I assume that this change should be in acceptible variance rance, because in
previous version, we did not restrict the local wakeup as strictly as current
version, and we did not see a hit on Max-jOPS in v4. Anyway, I've
enhanced the restriction per Abel's feedback and launched some tests,
so that to make Redis and SpecJBB feel better.

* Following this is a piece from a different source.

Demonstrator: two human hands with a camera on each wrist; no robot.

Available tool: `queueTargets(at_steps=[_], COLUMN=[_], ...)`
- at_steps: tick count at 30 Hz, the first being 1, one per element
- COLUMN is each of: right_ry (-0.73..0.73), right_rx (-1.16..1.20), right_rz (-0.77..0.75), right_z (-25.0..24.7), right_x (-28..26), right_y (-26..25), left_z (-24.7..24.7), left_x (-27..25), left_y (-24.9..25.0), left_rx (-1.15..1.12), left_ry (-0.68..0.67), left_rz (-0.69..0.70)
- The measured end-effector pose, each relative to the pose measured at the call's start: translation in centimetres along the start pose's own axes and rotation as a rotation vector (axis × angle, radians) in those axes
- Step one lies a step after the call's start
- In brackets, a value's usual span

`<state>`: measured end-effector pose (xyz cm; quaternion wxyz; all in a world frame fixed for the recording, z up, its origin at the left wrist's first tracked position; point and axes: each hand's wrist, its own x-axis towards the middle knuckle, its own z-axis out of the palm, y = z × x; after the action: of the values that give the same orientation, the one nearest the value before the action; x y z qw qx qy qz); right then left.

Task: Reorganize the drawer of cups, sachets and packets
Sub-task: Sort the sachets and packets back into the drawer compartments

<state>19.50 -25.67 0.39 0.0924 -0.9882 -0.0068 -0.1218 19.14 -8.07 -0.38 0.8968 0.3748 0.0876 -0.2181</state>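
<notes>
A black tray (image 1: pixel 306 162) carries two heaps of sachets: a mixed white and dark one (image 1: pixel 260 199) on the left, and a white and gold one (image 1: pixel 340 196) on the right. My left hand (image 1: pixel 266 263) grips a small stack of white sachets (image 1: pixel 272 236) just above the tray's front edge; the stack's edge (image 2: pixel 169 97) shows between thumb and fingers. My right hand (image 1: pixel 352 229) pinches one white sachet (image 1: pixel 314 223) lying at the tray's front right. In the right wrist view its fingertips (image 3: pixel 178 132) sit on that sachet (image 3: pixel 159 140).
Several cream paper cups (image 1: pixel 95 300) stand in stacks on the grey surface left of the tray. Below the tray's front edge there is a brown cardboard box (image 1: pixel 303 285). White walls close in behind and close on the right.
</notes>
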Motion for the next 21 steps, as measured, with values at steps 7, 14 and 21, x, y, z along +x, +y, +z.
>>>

> o ycsb-mongodb sees small uplift in NPS1 mode.
> o Numbers for Netperf runs are pending which I'll share in the
>   coming week.
> o Abel's suggestion on top of v5 seem promising but there are
>   few regressions I notice on larger workloads.
> 
> Detailed Results:
> 
> NPS Modes are used to logically divide single socket into
> multiple NUMA region.
> Following is the NUMA configuration for each NPS mode on the system:
> 
> NPS1: Each socket is a NUMA node.
>     Total 2 NUMA nodes in the dual socket machine.
> 
>     Node 0: 0-63,   128-191
>     Node 1: 64-127, 192-255
> 
> NPS2: Each socket is further logically divided into 2 NUMA regions.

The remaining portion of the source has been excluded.